So, I drilled it. Took the smallest drill bit I had. Hooked it up to the stupid drill, and within, what?, 15 seconds, blasted through the toenail and blood pooled and trapped underneath blasted like an oil geyser up through the tiny hole, and at once there was relief from the pressure and I laughed like a mad man.

Yep. The toe's good. No pressure. No dark blue hideous color. Just a tiny hole in the big toe nail.

Just in case you missed it, I'm a stud. Don't you ever turn your back on me when I have an electric drill in my hand. . .

Thursday, July 8, 2010

Blessed is the Man

So many of my troubles in life I have had a direct hand in. And God is not shy about disciplining me over such things. But just when I fear that He is so done with me, I am overcome again and again with the experience of the love of God. Like the writer of Psalm 94. . .
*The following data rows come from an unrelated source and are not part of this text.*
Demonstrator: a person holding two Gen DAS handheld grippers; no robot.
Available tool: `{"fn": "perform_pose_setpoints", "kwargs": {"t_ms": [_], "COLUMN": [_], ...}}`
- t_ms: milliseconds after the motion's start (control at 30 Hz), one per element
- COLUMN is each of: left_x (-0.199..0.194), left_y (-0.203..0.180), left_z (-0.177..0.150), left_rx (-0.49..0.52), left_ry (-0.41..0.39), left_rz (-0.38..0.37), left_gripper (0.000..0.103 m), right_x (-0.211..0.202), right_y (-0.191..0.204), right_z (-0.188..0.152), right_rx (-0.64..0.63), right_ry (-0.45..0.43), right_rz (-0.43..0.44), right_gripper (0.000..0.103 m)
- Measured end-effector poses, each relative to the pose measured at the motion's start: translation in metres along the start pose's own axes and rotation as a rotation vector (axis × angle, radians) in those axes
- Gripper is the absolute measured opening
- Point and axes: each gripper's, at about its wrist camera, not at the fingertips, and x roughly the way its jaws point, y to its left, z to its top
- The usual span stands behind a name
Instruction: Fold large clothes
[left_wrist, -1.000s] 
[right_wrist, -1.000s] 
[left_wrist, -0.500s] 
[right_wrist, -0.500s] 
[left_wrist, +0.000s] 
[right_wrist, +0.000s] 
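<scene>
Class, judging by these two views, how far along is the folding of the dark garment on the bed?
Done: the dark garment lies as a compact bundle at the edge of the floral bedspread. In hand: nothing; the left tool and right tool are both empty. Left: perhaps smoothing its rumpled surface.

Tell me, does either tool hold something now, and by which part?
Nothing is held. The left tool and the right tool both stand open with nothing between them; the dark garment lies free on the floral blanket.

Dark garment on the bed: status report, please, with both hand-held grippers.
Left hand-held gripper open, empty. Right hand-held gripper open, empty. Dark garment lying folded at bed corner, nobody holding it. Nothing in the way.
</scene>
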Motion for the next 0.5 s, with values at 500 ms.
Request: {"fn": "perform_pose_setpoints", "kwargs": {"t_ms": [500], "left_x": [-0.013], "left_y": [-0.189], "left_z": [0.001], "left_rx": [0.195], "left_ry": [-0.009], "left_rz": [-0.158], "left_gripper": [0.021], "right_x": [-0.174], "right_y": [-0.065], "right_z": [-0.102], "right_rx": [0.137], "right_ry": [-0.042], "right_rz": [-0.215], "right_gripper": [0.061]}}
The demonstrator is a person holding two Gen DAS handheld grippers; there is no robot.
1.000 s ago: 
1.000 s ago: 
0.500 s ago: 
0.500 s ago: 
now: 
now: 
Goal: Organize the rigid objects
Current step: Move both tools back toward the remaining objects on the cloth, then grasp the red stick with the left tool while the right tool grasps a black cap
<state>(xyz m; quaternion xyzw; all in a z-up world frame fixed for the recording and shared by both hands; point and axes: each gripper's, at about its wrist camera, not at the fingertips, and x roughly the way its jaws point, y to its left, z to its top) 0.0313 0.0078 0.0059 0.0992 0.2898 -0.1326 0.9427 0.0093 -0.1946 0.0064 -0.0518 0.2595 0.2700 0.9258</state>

"Blessed is the man You discipline, O LORD,
and whom You teach out of Your Law,
to give him rest from days of trouble. .(His discipline is all love, to give me rest)

For the LORD will not forsake his people;
He will not abandon His heritage. . . (I really am NOT alone)

If the LORD had not been my help,
my soul would soon have lived in the land of silence. (Which means I would have had to disappear, and I have NOT had to disappear)

When I thought, 'My foot slips,'
Your steadfast love, O LORD, held me up. (Even in that which hurts so much, He meets me with love, covenant love, hesed love.)

When the cares of my heart are many, (which they have been)
Your consolations cheer my soul." (comfort, real comfort. . .)

Psalm 94: 12-14, 17-19

Monday, July 5, 2010

Life as a Poem

I must admit that when I began to get drawn into U2's magic, I was bothered by the ambiguity of their lyrics. I would ask people, "What do you think that line in the song means?" And they would inevitably say, "I don't know." So, I would listen, listen, listen, over weeks and months and years, and along the way a phrase would suddenly erupt in meaning. Sometimes it would come because someone far more astute than me would see what was in the band's heads, name it, and the lights would go on for me. Sometimes, though, I would have the revelation myself, the scales would fall off of my eyes, and I would be gripped by something so much more powerful and weighty than what I had ever imagined lay quietly in the words. And now, over several years, I am discovering that that first opening up has been followed by more discovery, deeper meaning, a seemingly endless exploration.

So, for example,at the beginning of "Walk On," on their first recording of it, Bono intones "Love, not the easy thing, the only baggage you can bring; love, it's not the easy thing, it's all that you can't leave behind. . . " You ponder it with its' double negatives, and find yourself confused and unsure of what he is saying. But over time, it becomes clear that it is exactly the message of I Corinthians 13, that this kind of love never fails, will never be erased in its impact, that indeed this love carries over into the Age to Come, and that nothing can take away the goodness or impact of acts done in love, agape love. Those two opening sentences are for me, now, both an impetus to love with a selfless love today, in my circumstances this day, and also to glimpse ahead into the Age to Come, when I will discover that every act I have done here in love will await me, be present in the Kingdom of God, and I will get to walk in the goodness of it. And this very awakening cracks me open to the wonders of that Age which is coming..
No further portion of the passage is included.